● **TASK**:
Give the data again exactly as written, skipping any pictures.

● **EXERCISE DATA**:

----

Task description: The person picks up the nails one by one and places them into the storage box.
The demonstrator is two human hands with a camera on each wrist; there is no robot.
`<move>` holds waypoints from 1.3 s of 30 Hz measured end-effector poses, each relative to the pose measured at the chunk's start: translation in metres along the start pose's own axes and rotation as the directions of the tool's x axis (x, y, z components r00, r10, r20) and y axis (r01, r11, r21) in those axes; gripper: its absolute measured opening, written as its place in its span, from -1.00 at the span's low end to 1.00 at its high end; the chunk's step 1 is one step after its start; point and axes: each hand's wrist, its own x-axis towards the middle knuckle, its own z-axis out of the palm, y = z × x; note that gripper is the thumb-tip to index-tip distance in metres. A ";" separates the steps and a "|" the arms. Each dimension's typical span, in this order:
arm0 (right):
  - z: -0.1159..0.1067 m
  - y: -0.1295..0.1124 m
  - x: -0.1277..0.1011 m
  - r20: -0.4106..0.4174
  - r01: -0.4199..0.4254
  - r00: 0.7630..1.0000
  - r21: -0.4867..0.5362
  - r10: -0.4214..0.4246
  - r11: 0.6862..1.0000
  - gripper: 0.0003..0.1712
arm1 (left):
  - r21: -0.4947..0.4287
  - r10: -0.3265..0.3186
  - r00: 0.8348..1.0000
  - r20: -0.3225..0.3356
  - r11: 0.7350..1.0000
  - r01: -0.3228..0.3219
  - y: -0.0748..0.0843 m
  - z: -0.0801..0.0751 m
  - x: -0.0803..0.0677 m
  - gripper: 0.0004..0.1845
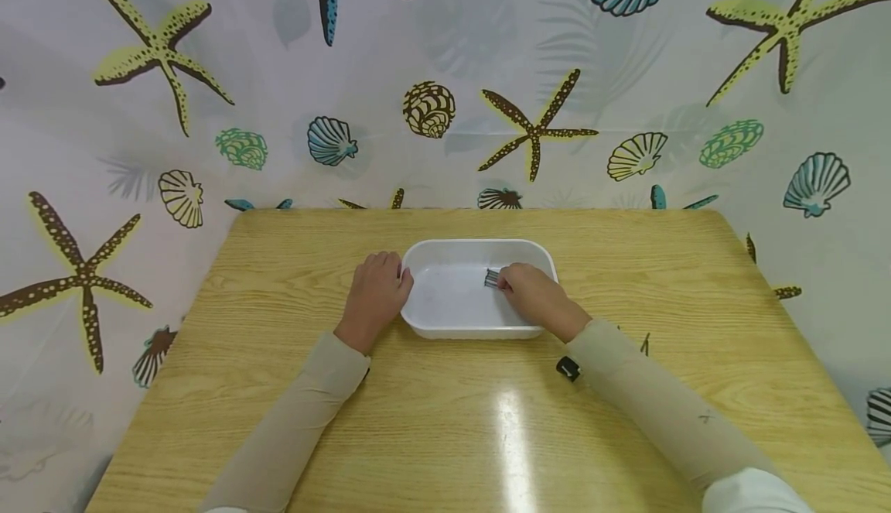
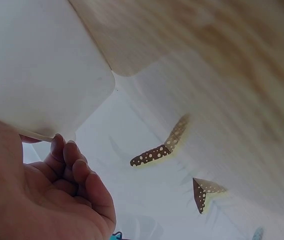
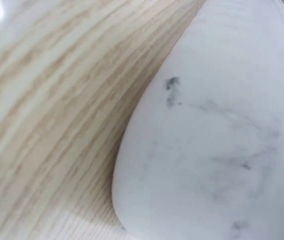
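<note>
Wooden table (image 1: 445, 436) fronts a seashell-print curtain (image 1: 445, 72).

Person, two bare hands: left hand (image 1: 374, 290), right hand (image 1: 534, 296), no rings or gloves visible. Both arms in long, close-fitting beige sleeves, left sleeve (image 1: 292, 420) and right sleeve (image 1: 654, 405), reaching to the wrists, smooth cloth with slight creases and a small dark mark on the right forearm; a white cuff (image 1: 755, 494) of another garment shows over the right sleeve at the bottom edge. A small black clip (image 1: 568, 368) with a white mark sits under the right wrist.
</note>
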 end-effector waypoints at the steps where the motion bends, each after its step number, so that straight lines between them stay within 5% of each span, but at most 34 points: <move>1: 0.000 0.000 0.000 -0.005 -0.001 1.000 0.000 0.001 1.000 -0.89 | -0.001 0.000 1.000 0.002 1.000 0.000 0.000 0.000 0.000 -0.76; 39: 0.002 0.000 0.006 -0.030 -0.047 0.998 0.016 0.047 0.999 -0.92 | -0.004 -0.023 1.000 0.018 1.000 0.023 0.002 -0.003 0.000 -0.75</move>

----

● **EXERCISE RESPONSE**:
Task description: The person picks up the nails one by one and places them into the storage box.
The demonstrator is two human hands with a camera on each wrist; there is no robot.
`<move>` holds waypoints from 1.3 s of 30 Hz measured end-effector poses, each relative to the pose measured at the chunk's start: translation in metres along the start pose's own axes and rotation as the directions of the tool's x axis (x, y, z components r00, r10, r20) and y axis (r01, r11, r21) in those axes; gripper: its absolute measured opening, written as its place in its span, from -1.00 at the span's low end to 1.00 at its high end; the chunk's step 1 is one step after its start; point and axes: each hand's wrist, its own x-axis towards the middle knuckle, its own z-axis out of the palm, y = z × x; note that gripper is the thumb-tip to index-tip distance in metres. A ";" separates the steps and a "|" the arms. Each dimension's typical span, in this order:
arm0 (right):
  - z: -0.1159..0.1067 m
  - y: -0.1295..0.1124 m
  - x: -0.1277..0.1011 m
  - r20: -0.4106..0.4174
  - r01: -0.4199..0.4254
  - r00: 0.7630..1.0000
  - r21: -0.4867..0.5362
  - r10: -0.4214..0.4246
  - r11: 0.6862..1.0000
  - gripper: 0.0003..0.1712
arm1 (left):
  - r21: -0.4947..0.4287
  - r10: -0.3265..0.3186
  - r00: 0.8348..1.0000
  - r20: -0.3225..0.3356
  - r11: 0.7350..1.0000
  - r01: -0.3228..0.3219
  - y: -0.0748..0.0843 m
  - z: -0.0801..0.0751 m
  - x: -0.0803..0.0677 m
  - gripper: 0.0004..0.1845
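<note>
Wooden table (image 1: 445, 436) fronts a seashell-print curtain (image 1: 445, 72).

Person, two bare hands: left hand (image 1: 374, 290), right hand (image 1: 534, 296), no rings or gloves visible. Both arms in long, close-fitting beige sleeves, left sleeve (image 1: 292, 420) and right sleeve (image 1: 654, 405), reaching to the wrists, smooth cloth with slight creases and a small dark mark on the right forearm; a white cuff (image 1: 755, 494) of another garment shows over the right sleeve at the bottom edge. A small black clip (image 1: 568, 368) with a white mark sits under the right wrist.
</note>
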 end-effector waypoints at the steps where the motion bends, each after its step number, so that straight lines between them stay within 5% of each span, but at most 34 points: <move>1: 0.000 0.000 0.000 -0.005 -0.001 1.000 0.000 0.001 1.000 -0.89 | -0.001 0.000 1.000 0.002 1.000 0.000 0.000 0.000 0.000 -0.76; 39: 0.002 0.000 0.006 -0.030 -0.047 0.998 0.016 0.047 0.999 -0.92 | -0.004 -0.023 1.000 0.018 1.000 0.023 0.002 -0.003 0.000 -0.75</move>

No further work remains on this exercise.